2. Penelitian Kepustakaan Penelitian
Kepustakaan ini berupa data yang diambil dari beberapa literatur seperti buku,
jurnal dan internet.
3.7 Definisi Operasional Variabel
Variabel adalah apa pun yang dapat membedakan atau membawa variasi pada
nilai (Sekaran, 2006). Variabel yang digunakan dalam penelitian ini secara garis besar
dibagi menjadi dua yaitu variabel bebas (independent) dan variabel terikat
(dependent). Variabel yang mempengaruhi atau yang menjadi sebab perubahan
disebut variabel terikat, dalam skripsi ini variabel bebas adalah e-commerce, kualitas
produk dan brand image yang disimbolkan dengan (X). Variabel yang dipengaruhi
atau yang menjadi akibat, karena adanya variabel bebas disebut variabel terikat yang
disimbolkan dengan (Y). Pada skripsi ini variabel terikat adalah keputusan pembelian
produk Keripik Pisang Askha Kota Bandar Lampung. Untuk lebih memperjelas,
beberapa variabel yang digunakan dalam penelitian ini dapat dijelaskan sebagai
berikut :
1. Variabel Bebas (X)
Dalam menyusun skripsi ini terdiri dari tiga variabel bebas, yaitu infrastruktur
(X1), logistic(supply chain) (X2), dan kepuasan dan kepercayaan konsumen (X3).
2. Variabel Terikat (Y)
Variabel terikat penelitian ini adalah Potensi selling.

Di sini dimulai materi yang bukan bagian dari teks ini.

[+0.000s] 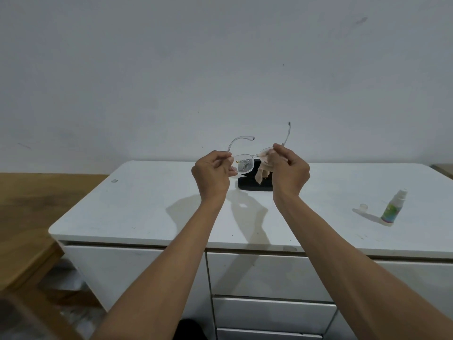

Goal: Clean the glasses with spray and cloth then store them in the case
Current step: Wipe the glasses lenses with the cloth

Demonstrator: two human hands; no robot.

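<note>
I hold clear-framed glasses [243, 165] up in front of me, above the white cabinet top, temples unfolded and pointing away. My left hand [212, 175] pinches the frame's left end; droplets dot the left lens. My right hand [289, 169] presses a beige cloth [263, 171] onto the right lens, and the cloth's tail hangs down. Behind the hands a black glasses case [255, 186] lies on the top, partly hidden. The spray bottle [392, 208] stands at the right, its clear cap [363, 206] off beside it.
The white cabinet top [152, 207] has rounded corners and drawers below. A plain wall stands close behind it. A wooden surface [27, 217] runs along the left, lower down. A small dark speck [114, 180] lies on the top's far left.
</note>
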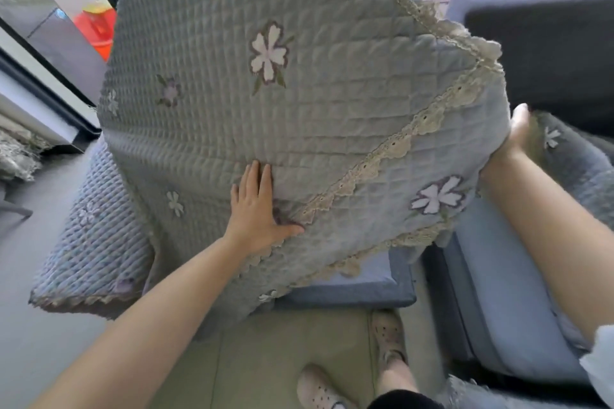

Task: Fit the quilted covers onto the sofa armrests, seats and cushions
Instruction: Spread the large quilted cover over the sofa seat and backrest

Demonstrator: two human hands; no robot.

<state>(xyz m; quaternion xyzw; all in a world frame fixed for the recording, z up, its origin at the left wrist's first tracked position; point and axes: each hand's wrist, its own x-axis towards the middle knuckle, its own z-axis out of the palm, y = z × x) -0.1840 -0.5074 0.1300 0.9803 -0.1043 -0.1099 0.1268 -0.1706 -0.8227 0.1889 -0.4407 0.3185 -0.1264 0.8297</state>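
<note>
We press our left hand (257,209) flat on the grey-green quilted cover with lace trim (299,93) draped over the blue sofa armrest (352,289); our right hand (516,133) clutches its far edge. Uneven pulling risks it sliding off askew.

The large grey-green quilted cover with lace trim and flower appliqués (299,103) fills the middle, blocking passage to anything behind it. On the right, the dark blue-grey sofa back (545,43) closes off that side. Near, the pale tiled floor (265,359) gives open room beside two light perforated clogs (387,335).
</note>
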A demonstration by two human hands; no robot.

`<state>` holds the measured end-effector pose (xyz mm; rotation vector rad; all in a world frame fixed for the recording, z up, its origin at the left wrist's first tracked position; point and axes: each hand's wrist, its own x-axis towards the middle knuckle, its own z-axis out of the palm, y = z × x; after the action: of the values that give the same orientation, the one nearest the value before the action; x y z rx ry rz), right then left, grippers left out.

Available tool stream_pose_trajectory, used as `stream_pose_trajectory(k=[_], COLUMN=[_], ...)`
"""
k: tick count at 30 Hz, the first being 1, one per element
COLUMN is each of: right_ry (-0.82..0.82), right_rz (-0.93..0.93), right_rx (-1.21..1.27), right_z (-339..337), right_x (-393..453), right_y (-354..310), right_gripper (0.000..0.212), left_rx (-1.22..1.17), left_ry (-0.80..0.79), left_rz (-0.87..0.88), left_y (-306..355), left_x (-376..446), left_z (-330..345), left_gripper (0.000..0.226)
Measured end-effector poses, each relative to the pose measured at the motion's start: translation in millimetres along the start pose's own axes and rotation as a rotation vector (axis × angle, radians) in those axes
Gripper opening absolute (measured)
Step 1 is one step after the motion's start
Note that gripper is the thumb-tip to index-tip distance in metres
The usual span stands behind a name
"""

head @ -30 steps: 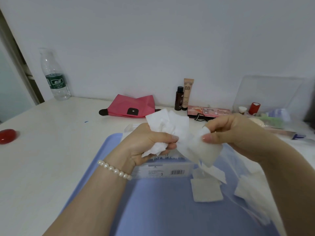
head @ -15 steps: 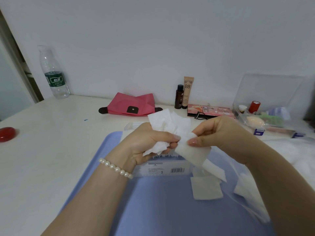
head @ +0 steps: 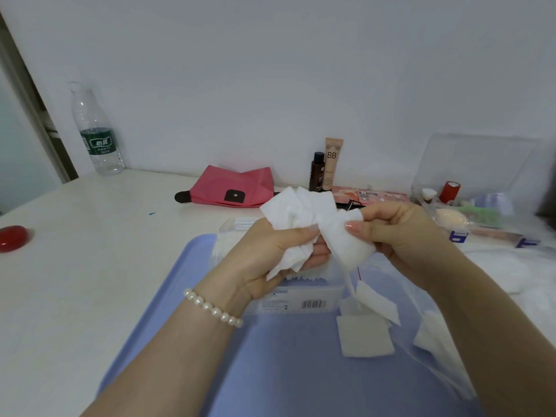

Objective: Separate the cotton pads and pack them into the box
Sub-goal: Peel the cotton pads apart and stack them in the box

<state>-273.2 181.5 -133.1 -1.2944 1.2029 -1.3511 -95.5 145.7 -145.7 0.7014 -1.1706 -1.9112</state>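
A crumpled bunch of cotton pads (head: pixel 296 215) is clenched in the left hand (head: pixel 270 251), held above the clear box (head: pixel 296 299) that stands on the blue tray (head: pixel 285 371). One pad (head: pixel 346 245) at the bunch's right edge is pinched between the thumb and fingers of the right hand (head: pixel 403 233). Compared with a second ago, the right hand is drawn in closer to the left, so that the two hands now nearly touch and the pinched pad is bent rather than stretched out sideways. The bunch in the left hand is kept at much the same height. More pads are seen stacked inside the box, behind the left hand. Loose pads (head: pixel 365 338) are left lying on the tray just right of the box, unchanged in place, with further pads (head: pixel 433 335) under the right forearm. On the table (head: pixel 90 266) a water bottle (head: pixel 96 130), a pink pouch (head: pixel 234 189), two cosmetic tubes (head: pixel 326 165) and a red object (head: pixel 13 237) are seen, none of them moved.
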Motion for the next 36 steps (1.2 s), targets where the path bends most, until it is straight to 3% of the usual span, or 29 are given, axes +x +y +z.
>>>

3.8 Skala Pengukuran Variabel
Penelitian ini menggunakan kuisioner dengan menggunakan skala likert dengan
jenis ordinal (ordinal scale). Uma Sekaran (2006) mendefiniskan skala ordinal
digunakan untuk meningkatkan prefensi atau kegunaan beragam jenis produk oleh
konsumen dan untuk mengurutkan tingkatan individu, objek atau peristiwa.
Penentuan bobot yang digunakan dalam melakukan penelitian atas hasil daftar
pertanyaan yang diajukan kepada responden adalah dengan menggunakan Skala
Ordinal yaitu 5 berjenjang (5, 4, 3, 2, 1), dengan kriteria umum penelitian untuk skor
jawaban adalah :
SS (Sangat Setuju) = 5
S (Setuju) = 4
N (Netral) = 3
TS (Tidak setuju ) = 2
STS (Sangat Tidak Setuju) = 1
3.9 Teknik Pengujian Instrumen
Untuk mengetahui reliabilitas dan validitas variabel – variabel yang diteliti
menggunakan teknik pengujian sebagai berikut :
3.9.1 Uji validitas instrumen
Menurut Sekaran (2006) validitas adalah memastikan kemampuan sebuah skala
untuk mengukur konsep yang dimaksudkan. Berdasarkan definisi diatas, maka
validitas dapat diartikan sebagai suatu karakteristik dari ukuran terkait dengan tingkat
pengukuran sebuah alat tes (kuesioner) dalam mengukur secara benar apa yang
diinginkan peneliti untuk diukur. Instrumen dikatakan valid apabila mampu mengukur
apa yang hendak diukur dan diinginkan dengan tepat. Tinggi rendahnya validitas
instrumen menunjukan sejauh mana data yang terkumpul tidak menyimpang dari
gambaran tentang variabel yang dimaksud. Penelitian ini menggunakan faktor analisis
melalui program SPSS versi 20,0.
Menurut Sekaran (2006) apabila hasil model analisis faktor menunjukkan bahwa
dengan signifikansi di bawah 0,05 dan Kaiser-Mayer-Olkin (KMO), anti image, dan
factor loading ≥ 0, 5 maka dinyatakan valid dan sampel bisa diteliti lebih lanjut.
3.9.2 Uji reliabilitas instrumen
Reliabilitas adalah alat untuk mengukur suatu kuesioner yang merupakan alat
pengukuran konstruk atau variabel. Suatu kuesioner dikatakan reliabel atau handal
jika jawaban seseorang terhadap pernyataan adalah konsisten atau stabil dari waktu ke
waktu (Ghozali, 2013).
Sedangkan dalam pengambilan keputusan reliabilitas, menurut Ghozali (2013)
suatu instrumen dikatakan reliabel, jika:
a. Koefisien Cronbach Alpha > taraf 0,6 maka kuisioner tersebut reliabel.
b. Koefisien Cronbach Alpha < taraf 0,6 maka kuisioner tersebut tidak reliabel.